Cette résistance à la naturalisation française, on la retrouve même chez certains intellectuels indigènes, alors que l’on pourrait croire ceux-ci dégagés de tout scrupule religieux ; l’un d’eux me développa le programme que la France devrait adopter pour établir sur de nouvelles bases les cadres de la société indigène ; seule l’instruction pouvant assurer l’évolution de l’indigène, la Métropole reconnaîtrait d’office les droits de citoyens aux titulaires de diplômes acquis dans les Facultés et laisserait à elle-même la masse ignorante qui du reste ne demande rien au point de vue politique. Cette esquisse de programme, pour séduisante qu’elle paraisse, serait de nature à troubler un esprit peu averti, mais, sauf de très rares exceptions, les lettrés indigènes ne sont pas, hélas ! encore français de cœur, et il est prématuré qu’ils soient considérés comme tels en droit. La porte de la naturalisation leur a été ouverte, mais ce peu d’empressement à la franchir dévoile une arrière-pensée.
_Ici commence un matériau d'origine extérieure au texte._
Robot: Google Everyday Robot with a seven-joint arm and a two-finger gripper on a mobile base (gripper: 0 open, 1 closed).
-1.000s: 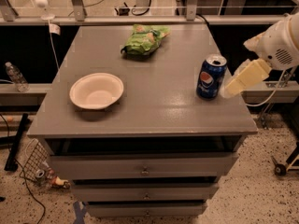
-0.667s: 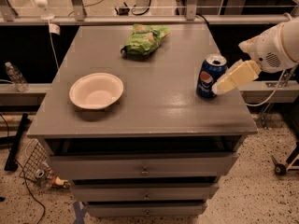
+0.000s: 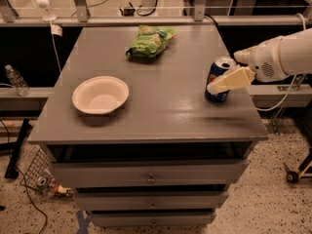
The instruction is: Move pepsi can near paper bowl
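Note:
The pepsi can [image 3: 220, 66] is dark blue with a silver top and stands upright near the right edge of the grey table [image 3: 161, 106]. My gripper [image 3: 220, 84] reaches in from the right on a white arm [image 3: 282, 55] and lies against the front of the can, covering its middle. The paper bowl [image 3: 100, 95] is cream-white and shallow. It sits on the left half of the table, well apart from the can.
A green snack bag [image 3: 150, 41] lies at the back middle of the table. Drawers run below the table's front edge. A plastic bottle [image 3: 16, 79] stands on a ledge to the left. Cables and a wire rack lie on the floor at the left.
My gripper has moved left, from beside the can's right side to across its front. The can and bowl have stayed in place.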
Ils veulent être Français « par force, » sans le demander ; ils mettent en avant des scrupules religieux pour justifier une pareille prétention ; ils souhaitent, en somme, quelque chose de semblable à cette loi Delbrück, qui permettrait à nos musulmans d’entrer chez nous sans sortir de chez eux ; la « tare » de la naturalisation serait ainsi voilée aux yeux de leurs coreligionnaires, car ils démontreraient qu’en bons musulmans ils ont cédé à la force, par conséquent plié devant la volonté d’Allah. Et ils pourraient manier, sous le couvert des préceptes du Coran, la masse des indigènes qui se laisse guider, indifféremment, par le bon ou le mauvais berger.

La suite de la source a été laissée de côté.